Program kerja yang dirumuskan pada RAKER tersebut sangat ideal guna melawan ancaman monster yang bernama Neoliberalisme atau Globalisasi. Karena, peran negara yang dibuntungi pada era globalisasi membuat invasi modal berhadapan langsung dengan rakyat. Kalau tidak segera dibangun sebuah benteng yang kokoh, alamat rakyat akan menjadi budak atau terusir dari tanah sendiri. Benteng kokoh dibangun dengan program kerja yang telah dirumuskan dalam RAKER. Disamping itu, menjadi sangat penting untuk segera mencari sekutu-sekutu gerakan masyarakat adat di masing-masing tingkatan. Buruh, Petani, Mahasiswa, Pemuda yang selama ini terhisap dan tertindas harus dijadikan sekutu gerakan. Aliansi multisektoral akan semakin menguatkan gerakan rakyat untuk menyusun dan menciptakan gagasan-gagasan perubahan.

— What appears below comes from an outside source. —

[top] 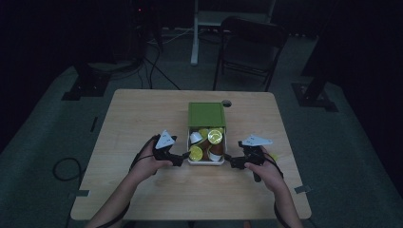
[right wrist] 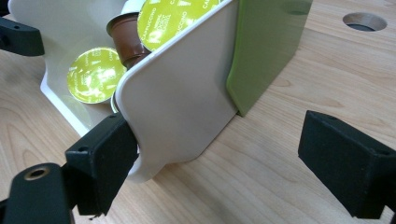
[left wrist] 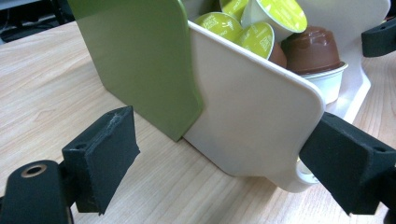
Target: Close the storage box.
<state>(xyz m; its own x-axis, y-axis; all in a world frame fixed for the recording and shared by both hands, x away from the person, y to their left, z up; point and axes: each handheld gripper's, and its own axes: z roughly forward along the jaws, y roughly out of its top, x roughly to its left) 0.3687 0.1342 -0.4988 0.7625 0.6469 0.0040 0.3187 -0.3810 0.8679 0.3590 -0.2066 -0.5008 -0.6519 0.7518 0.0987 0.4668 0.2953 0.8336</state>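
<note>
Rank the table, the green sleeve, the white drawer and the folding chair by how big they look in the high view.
1. Table, largest.
2. Folding chair.
3 and 4. Green sleeve and white drawer: too alike to rank.
The chair stands farther from the camera, so its place is unsure.

Two forearms come up from the bottom of the high view. The left hand (top: 148,161) holds the left gripper (top: 183,158), which points to the right. The right hand (top: 265,168) holds the right gripper (top: 229,160), which points to the left. The two tips face each other. Both grippers have their black jaws wide apart. Nothing is squeezed between them.
</note>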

Tujuannya agar masyarakat adat dan sektor rakyat lainnya mempunyai posisi tawar yang kuat untuk mengusung agenda-agendanya berhadapan dengan pasar dan negara. Jika posisi tawar kuat, kepentingan-kepentingan masyarakat adat akan diakomodir dalam setiap kebijakan yang ada, artinya cita-cita akan pengakuan pasti bisa diwujudkan.